In the
Court of Appeals
Second Appellate District of Texas
at Fort Worth
___________________________
No. 02-17-00368-CR
___________________________
MICHAEL RAY WATERS, Appellant
V.
THE STATE OF TEXAS
On Appeal from the 432nd District Court
Tarrant County, Texas
Trial Court No. 1464942R
Before Meier, Kerr, and Pittman, JJ.
Memorandum Opinion by Justice Pittman
MEMORANDUM OPINION
A jury convicted Appellant Michael Ray Waters of continuous sexual abuse of a
child and assessed his punishment at life imprisonment. The trial court sentenced
him accordingly. Appellant does not challenge the sufficiency of the evidence
supporting his conviction.

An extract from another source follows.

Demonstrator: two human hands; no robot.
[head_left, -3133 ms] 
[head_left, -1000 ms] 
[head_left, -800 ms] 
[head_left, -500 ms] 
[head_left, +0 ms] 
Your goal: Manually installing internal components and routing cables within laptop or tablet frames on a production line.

Instead, in three points, he contends that Section 21.02 of
the Texas Penal Code is unconstitutional on its face because it allows a nonunanimous
verdict (Point One); that Article 38.37, section 2 of the Texas Code of Criminal
Procedure is unconstitutional as applied because it violates his rights to due process, a
fair trial, and the presumption of innocence (Point Two); and that Article 102.0186 of
the Texas Code of Criminal Procedure—by which the “Child Abuse Prevention Fee”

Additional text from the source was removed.